NVIDIA GPUDirect RDMA

GPUDirect is a technology that enables direct RDMA to and from GPU memory. This means that multiple GPUs can directly read and write CUDA host and device memory, without resorting to the use of host memory or the CPU, resulting in significant data transfer performance improvements.

We will show here that Sarus is able to leverage the GPUDirect technology.

Test case

This sample C++ code performs an MPI_Allgather operation using CUDA device memory and GPUDirect. If the operation is carried out successfully, the program prints a success message to standard output.

Running the container

Before running this code with Sarus, two environment variables must be set: MPICH_RDMA_ENABLED_CUDA and LD_PRELOAD

MPICH_RDMA_ENABLED_CUDA: allows the MPI application to pass GPU
pointers directly to point-to-point and collective communication functions,
as well as blocking collective communication functions.

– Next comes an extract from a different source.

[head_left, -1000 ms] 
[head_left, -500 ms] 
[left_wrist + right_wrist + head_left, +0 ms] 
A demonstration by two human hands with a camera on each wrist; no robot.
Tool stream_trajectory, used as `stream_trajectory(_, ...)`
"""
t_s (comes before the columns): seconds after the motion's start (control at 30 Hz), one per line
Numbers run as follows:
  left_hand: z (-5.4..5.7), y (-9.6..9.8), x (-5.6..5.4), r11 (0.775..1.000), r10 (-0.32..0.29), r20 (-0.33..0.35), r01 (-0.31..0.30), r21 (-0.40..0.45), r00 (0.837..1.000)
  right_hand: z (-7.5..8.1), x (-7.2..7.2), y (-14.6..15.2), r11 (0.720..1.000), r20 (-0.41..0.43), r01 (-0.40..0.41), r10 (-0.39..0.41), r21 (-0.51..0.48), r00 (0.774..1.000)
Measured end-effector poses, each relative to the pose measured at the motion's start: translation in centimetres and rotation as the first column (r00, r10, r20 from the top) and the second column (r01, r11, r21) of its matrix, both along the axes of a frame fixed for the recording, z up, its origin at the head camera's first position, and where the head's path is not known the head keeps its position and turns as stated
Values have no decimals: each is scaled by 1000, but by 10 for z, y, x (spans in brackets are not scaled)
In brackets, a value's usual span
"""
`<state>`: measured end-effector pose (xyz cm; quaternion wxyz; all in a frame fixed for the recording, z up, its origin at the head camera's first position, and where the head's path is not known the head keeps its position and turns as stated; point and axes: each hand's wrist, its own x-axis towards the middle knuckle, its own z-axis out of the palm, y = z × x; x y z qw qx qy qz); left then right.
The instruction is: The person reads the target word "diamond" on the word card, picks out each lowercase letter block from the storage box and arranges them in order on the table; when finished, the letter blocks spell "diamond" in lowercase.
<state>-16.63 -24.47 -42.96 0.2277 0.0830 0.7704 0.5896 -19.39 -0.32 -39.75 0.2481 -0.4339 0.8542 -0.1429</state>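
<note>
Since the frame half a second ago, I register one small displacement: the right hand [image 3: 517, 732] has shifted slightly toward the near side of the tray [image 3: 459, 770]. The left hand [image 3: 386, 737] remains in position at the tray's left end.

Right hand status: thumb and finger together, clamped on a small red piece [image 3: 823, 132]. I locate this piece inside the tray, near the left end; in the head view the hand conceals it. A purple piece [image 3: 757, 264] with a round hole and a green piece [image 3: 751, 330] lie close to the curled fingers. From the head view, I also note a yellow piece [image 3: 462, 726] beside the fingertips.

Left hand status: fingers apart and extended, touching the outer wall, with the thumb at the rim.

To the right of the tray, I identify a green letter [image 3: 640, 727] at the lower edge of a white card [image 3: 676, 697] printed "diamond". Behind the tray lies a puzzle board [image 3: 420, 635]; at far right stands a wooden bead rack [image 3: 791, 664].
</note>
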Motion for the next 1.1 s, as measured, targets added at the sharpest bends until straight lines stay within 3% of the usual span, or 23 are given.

LD_PRELOAD: allows to load the specified cuda library from the
compute node before all others.

This can be done by passing a string command to bash:

srun -C gpu -N4 -t2 sarus run --mpi \
    ethcscs/mpich:ub1804_cuda92_mpi314_gpudirect-all_gather
    bash -c 'MPICH_RDMA_ENABLED_CUDA=1 LD_PRELOAD=/usr/lib/x86_64-linux-gnu/libcuda.so ./all_gather'

A successful output looks like:

Success!

Running the native application

export MPICH_RDMA_ENABLED_CUDA=1
srun -C gpu -N4 -t2 ./all_gather

A successful output looks like:

Success!

Container image and Dockerfile

The container image (based on cuda/9.2 and mpich/3.1.4) used for this test case can be pulled from CSCS DockerHub or be rebuilt with this Dockerfile:

1
2
3
4
5
6
7
# docker build -f Dockerfile -t \
#   ethcscs/mpich:ub1804_cuda92_mpi314_gpudirect-all_gather .
FROM ethcscs/mpich:ub1804_cuda92_mpi314

COPY all_gather.cpp /opt/mpi_gpudirect/all_gather.cpp
WORKDIR /opt/mpi_gpudirect
RUN mpicxx -g all_gather.cpp -o all_gather -I/usr/local/cuda/include -L/usr/local/cuda/lib64 -lcudart

Required OCI hooks

  • NVIDIA Container Runtime hook
  • Native MPI hook (MPICH-based)